# Empty 12ftx16ft pen - Let's put it to good use!



## PaigePuppy (Dec 5, 2011)

So I have an empty 12ft by 16ft pen (4ft high) that has not been used for literally years. It was originally built for the dogs, but then they figured out how to climb out haha. So I want to put this to good use! Its under a tree so there's plenty of shade. The only thing is - I live in a neighborhood (although I don't have an HOA) :/. Is there any quiet farm animals I can house for a short period (until its off to the butcher). I think that all the usual - pigs, goats, etc. - is too loud, am I right? Thats why I was thinking about meat rabbits. I could build a row of cages along the two 16ft sides and have an isle in the middle to walk through. Under the cages I could grow plants and the rabbit droppings could go directly to fertilizing them. Would this work? 

Anyone have any other ideas for this empty pen?


----------



## elevan (Dec 5, 2011)

Well not all pigs, goats or sheep are loud...so I wouldn't rule them out entirely.


----------



## SheepGirl (Dec 5, 2011)

X2. My sheep aren't mouthy at all. The only time I hear my sheep "baa" is when they're talking to their babies or if I bring them to the fair or to my school's biannual petting zoo and they see me walk away from their pen...and then when I come back, they're yelling at me asking me where I went off to  lol. but my sheep are very quiet other than that. I only had one mouthy sheep (Lily), who is in the BYH calendar...but that was about it. Her baa was really obnoxious, too.


----------



## PaigePuppy (Dec 5, 2011)

Ok thats good to hear! I will definitely consider sheep then or maybe some boer goats?


----------



## secuono (Dec 5, 2011)

First and foremost, you need to call or look up your local zoning codes even allows what you want. If you don't and end up w/animals you are not allowed by the city, you will loose all of the animals and be fined! 

Plants under the rabbit rows will be burned by the ammonia in the urine. They also poo so much in 1 or two spots that they would be burred. 

That's a small space for sheep or goats, have you thought what and how often you will deal with the urine, poop and food?


----------



## SmallFarmGirl (Dec 5, 2011)

If you are looking into goats I enjoy the nigerians .. They are small , compact , eat less  and are good milkers. 
They can be breed with Pygmies  and have " Pygerians " <( love that name !!  ) Pygerians are good for meat, milk , and are small so they eats less.


----------



## MyKidLuvsGreenEgz (Dec 5, 2011)

Agreed about checking zoning for your county AND your HOA rules.

My goats are loud. Nigerian dwarfs.  Our half nd/half la mancha has a very soft nicker/bleat. At 4' tall, the goats will be out of that enclosure in no time ... even my little ones can leap up 4'!

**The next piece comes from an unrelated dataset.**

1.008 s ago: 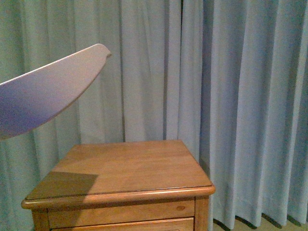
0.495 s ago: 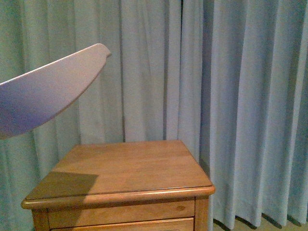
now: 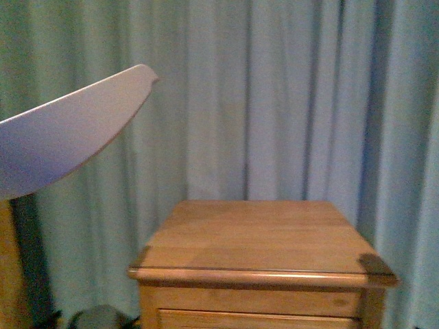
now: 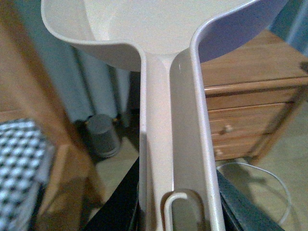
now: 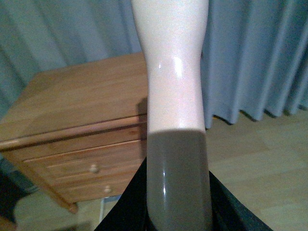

Pigs can be quiet. A neighbor had 4 pigs in a fairly small enclosure, and I never knew they were there unless a wind brought their smell over to us.

Girl chickens are usually very soft, except for clucking and squawking about egg laying. Would benefit from the shade but you would definitely need to make a roof because any predator could climb up those trees and jump on down, or even leap over the 4' sides.

Rabbits might be a good idea but I agree that you really can't plant anything underneath. Rabbits tend to find a favorite elimination spot so anything under that will get burnt and buried under poo. You could have a "chute" to catch the waste, leading to a compost pile. 

If you can move the pen, have you considered that? Maybe moving it into the sunlight and using it as a small garden or greenhouse? Need a roof but that's not hard. Would prevent rabbits from eating your goodies.

Good luck.


----------



## PaigePuppy (Dec 5, 2011)

secuono said:
			
		

> First and foremost, you need to call or look up your local zoning codes even allows what you want. If you don't and end up w/animals you are not allowed by the city, you will loose all of the animals and be fined!


Is there some place on the internet I can find out? Or should I just call the city?


----------



## SmallFarmGirl (Dec 5, 2011)

PaigePuppy said:
			
		

> secuono said:
> 
> 
> 
> ...


I called the city ...


----------



## SuburbanFarmChic (Dec 5, 2011)

The Nigerians I have been around have out mouthed my Nubians.  And they have a higher pitched call so it seems louder as well. The lower voiced goats seem to be quieter.  

You could easily do a pig.  Or two if you weren't raising them up to be huge.  They can sometimes yell if they fight though and can be noisy at feeding times. 

Rabbits are another idea. I'd funnel the poops like was mentioned above.


----------



## secuono (Dec 6, 2011)

You can call or check your State's website. It's kind of hard and annoying to find the answer, but its in there somewhere. If you check your house/land deed, it should say what it is zoned. Or if you call the zoning office, w/e it is called in your state, you can give them your address and the name of the land/house owner and they can tell you.


We have huge meat pigs[rescued by crazy dog people] at work. There are about 20, maybe more of them in a large wooded area and a clearing. I never knew they were there until one bull cow came over to call his pig friend over to bask in the sun together. Yep, a huge male cow made a friend w/a 200lbs pink pig, lol.


----------